WORK TO BE COMPLETED. A word-for-word printout of the whole listing is needed.

INPUT DATA.
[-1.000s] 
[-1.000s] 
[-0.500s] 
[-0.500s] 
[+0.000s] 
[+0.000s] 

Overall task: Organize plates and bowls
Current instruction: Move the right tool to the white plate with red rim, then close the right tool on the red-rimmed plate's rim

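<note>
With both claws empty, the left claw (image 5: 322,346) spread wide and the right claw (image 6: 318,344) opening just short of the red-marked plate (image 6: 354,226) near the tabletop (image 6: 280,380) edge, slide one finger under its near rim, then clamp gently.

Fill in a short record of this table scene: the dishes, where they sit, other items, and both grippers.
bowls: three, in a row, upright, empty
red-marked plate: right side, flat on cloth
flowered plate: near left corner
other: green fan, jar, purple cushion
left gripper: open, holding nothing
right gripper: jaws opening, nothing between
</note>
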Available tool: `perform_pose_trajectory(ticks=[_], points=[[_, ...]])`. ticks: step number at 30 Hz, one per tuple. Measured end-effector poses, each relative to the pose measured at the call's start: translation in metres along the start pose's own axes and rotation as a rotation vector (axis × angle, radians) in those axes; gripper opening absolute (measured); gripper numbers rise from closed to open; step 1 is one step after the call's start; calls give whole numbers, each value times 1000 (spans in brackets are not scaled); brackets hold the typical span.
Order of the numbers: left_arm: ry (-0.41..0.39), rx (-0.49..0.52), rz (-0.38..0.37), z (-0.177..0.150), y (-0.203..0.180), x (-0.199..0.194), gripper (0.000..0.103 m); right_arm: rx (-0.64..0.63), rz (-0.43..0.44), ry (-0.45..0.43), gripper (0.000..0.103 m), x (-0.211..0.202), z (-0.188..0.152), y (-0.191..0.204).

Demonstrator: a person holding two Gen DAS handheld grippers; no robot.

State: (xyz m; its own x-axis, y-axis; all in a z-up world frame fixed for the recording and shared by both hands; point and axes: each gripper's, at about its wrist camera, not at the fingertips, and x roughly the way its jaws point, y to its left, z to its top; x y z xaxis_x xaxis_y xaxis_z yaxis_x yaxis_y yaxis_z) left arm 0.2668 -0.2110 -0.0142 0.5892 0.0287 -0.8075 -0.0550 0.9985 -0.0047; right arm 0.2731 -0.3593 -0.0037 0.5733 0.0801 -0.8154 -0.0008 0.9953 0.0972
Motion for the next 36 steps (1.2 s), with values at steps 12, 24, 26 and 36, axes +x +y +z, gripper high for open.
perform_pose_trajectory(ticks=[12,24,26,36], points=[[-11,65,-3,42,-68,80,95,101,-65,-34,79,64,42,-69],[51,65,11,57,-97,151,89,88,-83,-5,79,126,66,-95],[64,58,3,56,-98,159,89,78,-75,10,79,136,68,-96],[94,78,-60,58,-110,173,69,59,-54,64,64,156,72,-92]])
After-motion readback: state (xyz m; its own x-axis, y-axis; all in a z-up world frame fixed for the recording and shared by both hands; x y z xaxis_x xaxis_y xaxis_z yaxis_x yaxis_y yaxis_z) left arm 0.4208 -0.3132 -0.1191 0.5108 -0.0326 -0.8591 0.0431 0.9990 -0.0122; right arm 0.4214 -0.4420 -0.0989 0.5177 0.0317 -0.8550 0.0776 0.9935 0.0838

TASK OUTPUT.
[-1.000s] 
[-1.000s] 
[-0.500s] 
[-0.500s] 
[+0.000s] 
[+0.000s] 

Overall task: Organize plates and bowls
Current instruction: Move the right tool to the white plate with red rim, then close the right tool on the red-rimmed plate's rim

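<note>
With both claws empty, the left claw (image 5: 322,346) spread wide and the right claw (image 6: 318,344) opening just short of the red-marked plate (image 6: 354,226) near the tabletop (image 6: 280,380) edge, slide one finger under its near rim, then clamp gently.

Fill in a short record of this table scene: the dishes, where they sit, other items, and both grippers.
bowls: three, in a row, upright, empty
red-marked plate: right side, flat on cloth
flowered plate: near left corner
other: green fan, jar, purple cushion
left gripper: open, holding nothing
right gripper: jaws opening, nothing between
</note>
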Available tool: `perform_pose_trajectory(ticks=[_], points=[[_, ...]])`. ticks: step number at 30 Hz, one per tuple. Measured end-effector poses, each relative to the pose measured at the call's start: translation in metres along the start pose's own axes and rotation as a rotation vector (axis × angle, radians) in those axes; gripper opening absolute (measured); gripper numbers rise from closed to open; step 1 is one step after the call's start; calls give whole numbers, each value times 1000 (spans in brackets are not scaled); brackets hold the typical span.
Order of the numbers: left_arm: ry (-0.41..0.39), rx (-0.49..0.52), rz (-0.38..0.37), z (-0.177..0.150), y (-0.203..0.180), x (-0.199..0.194), gripper (0.000..0.103 m); right_arm: rx (-0.64..0.63), rz (-0.43..0.44), ry (-0.45..0.43), gripper (0.000..0.103 m), x (-0.211..0.202), z (-0.188..0.152), y (-0.191..0.204).

Demonstrator: a person holding two Gen DAS handheld grippers; no robot.

State: (xyz m; its own x-axis, y-axis; all in a z-up world frame fixed for the recording and shared by both hands; point and axes: each gripper's, at about its wrist camera, not at the fingertips, and x roughly the way its jaws point, y to its left, z to its top; x y z xaxis_x xaxis_y xaxis_z yaxis_x yaxis_y yaxis_z) left arm 0.2668 -0.2110 -0.0142 0.5892 0.0287 -0.8075 -0.0550 0.9985 -0.0047; right arm 0.2731 -0.3593 -0.0037 0.5733 0.0801 -0.8154 -0.0008 0.9953 0.0972
Motion for the next 36 steps (1.2 s), with values at steps 12, 24, 26 and 36, axes +x +y +z, gripper high for open.
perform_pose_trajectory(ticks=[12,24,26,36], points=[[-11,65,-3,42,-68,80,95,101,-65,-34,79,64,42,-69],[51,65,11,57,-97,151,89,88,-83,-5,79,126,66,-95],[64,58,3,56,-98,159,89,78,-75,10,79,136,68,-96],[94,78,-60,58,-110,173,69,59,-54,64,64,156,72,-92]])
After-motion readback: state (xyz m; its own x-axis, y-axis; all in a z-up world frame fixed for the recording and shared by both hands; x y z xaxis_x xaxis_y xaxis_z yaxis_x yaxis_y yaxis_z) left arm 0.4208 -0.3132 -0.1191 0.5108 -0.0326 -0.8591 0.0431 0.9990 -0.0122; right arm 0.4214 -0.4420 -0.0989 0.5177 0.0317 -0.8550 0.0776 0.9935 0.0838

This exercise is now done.